# What kind Algae is this?



## fote03 (Oct 9, 2006)

Here are pictures of some algae that is growing in my 50 cube. I am on well water and i have some low light maybe 1 watt a gallon. I have a co2 system that i got from a LFS for 30 bucks nothing special. Anyways, there is only one fish in the tank it is a 1" archer. I am not sure what kind of algae this is but i wanted to know if it was ok. It is growing in some moss and all over the driftwood. And yesterday i noticed it starting to show up on the overflow and intake pipes. The pictures suck, sorry. It looks like drops of hot glass or drops of weld beads that hasn't cooled yet.


----------



## John N. (Dec 11, 2005)

Well the dark green portions look like Green spot algae.
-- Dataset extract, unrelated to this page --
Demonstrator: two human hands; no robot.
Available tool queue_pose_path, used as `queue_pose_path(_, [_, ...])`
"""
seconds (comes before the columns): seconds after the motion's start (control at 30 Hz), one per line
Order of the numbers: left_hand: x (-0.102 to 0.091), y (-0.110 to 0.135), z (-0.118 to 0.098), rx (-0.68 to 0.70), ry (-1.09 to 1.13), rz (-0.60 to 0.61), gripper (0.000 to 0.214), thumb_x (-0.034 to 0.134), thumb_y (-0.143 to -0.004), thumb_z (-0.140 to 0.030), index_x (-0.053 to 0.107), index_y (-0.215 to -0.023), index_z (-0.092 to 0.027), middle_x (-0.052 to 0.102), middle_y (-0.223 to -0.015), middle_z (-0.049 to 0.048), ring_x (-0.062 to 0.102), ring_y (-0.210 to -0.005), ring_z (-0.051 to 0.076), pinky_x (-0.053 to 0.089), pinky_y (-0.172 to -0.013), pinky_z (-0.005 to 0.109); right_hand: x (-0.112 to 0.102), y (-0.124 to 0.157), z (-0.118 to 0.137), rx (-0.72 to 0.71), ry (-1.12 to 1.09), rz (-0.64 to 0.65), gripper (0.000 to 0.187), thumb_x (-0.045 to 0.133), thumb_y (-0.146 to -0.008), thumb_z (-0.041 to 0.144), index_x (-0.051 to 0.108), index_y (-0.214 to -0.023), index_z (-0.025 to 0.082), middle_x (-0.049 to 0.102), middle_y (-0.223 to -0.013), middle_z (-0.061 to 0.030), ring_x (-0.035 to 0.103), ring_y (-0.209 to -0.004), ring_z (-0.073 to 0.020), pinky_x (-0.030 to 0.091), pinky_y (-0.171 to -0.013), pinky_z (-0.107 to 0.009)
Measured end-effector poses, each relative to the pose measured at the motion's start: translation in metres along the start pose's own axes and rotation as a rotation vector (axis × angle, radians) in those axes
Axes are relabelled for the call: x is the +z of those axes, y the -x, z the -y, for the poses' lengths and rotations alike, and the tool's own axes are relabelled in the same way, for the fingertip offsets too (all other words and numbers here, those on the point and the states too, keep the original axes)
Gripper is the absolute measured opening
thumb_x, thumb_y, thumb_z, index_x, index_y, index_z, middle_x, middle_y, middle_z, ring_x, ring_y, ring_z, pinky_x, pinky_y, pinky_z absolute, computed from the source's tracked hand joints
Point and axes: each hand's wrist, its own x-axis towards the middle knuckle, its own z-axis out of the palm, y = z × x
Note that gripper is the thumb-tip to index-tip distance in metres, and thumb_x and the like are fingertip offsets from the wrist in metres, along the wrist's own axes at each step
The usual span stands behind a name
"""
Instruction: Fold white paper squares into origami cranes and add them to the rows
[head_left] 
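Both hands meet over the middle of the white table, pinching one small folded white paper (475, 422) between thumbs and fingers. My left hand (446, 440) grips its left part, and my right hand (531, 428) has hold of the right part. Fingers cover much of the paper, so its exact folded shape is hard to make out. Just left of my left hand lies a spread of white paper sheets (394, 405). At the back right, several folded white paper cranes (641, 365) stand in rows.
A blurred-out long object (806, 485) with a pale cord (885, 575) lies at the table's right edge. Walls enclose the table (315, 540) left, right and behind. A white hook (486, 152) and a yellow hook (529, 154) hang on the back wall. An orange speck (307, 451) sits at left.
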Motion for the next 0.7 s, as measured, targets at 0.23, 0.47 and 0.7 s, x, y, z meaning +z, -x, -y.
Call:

This algae is "okay". I'm not sure what the the lighter green weld beads are though.

-John N.


----------



## Laith (Sep 4, 2004)

Difficult to tell but it might be "bubbling" BGA...


----------



## fote03 (Oct 9, 2006)

*Bubbling*

What do you mean by "bubbling"? I know the darker algae is good but i have never seen the other kind. I think if looks cool but it is growing everywhere. I have never had it in any of my other tanks but they are all cichlids and they would eat it before it got to this stage.



Laith said:


> Difficult to tell but it might be "bubbling" BGA...


----------



## neonfish3 (Feb 12, 2004)

Laith said:


> Difficult to tell but it might be "bubbling" BGA...


That was what I was thinking also. He means that you have BGA (blue-green algae) that is giving off O2( or the plant under the algae is giving off O2) but it is trapped by the algae, forming those balls. I have seen my algae do this same thing.


----------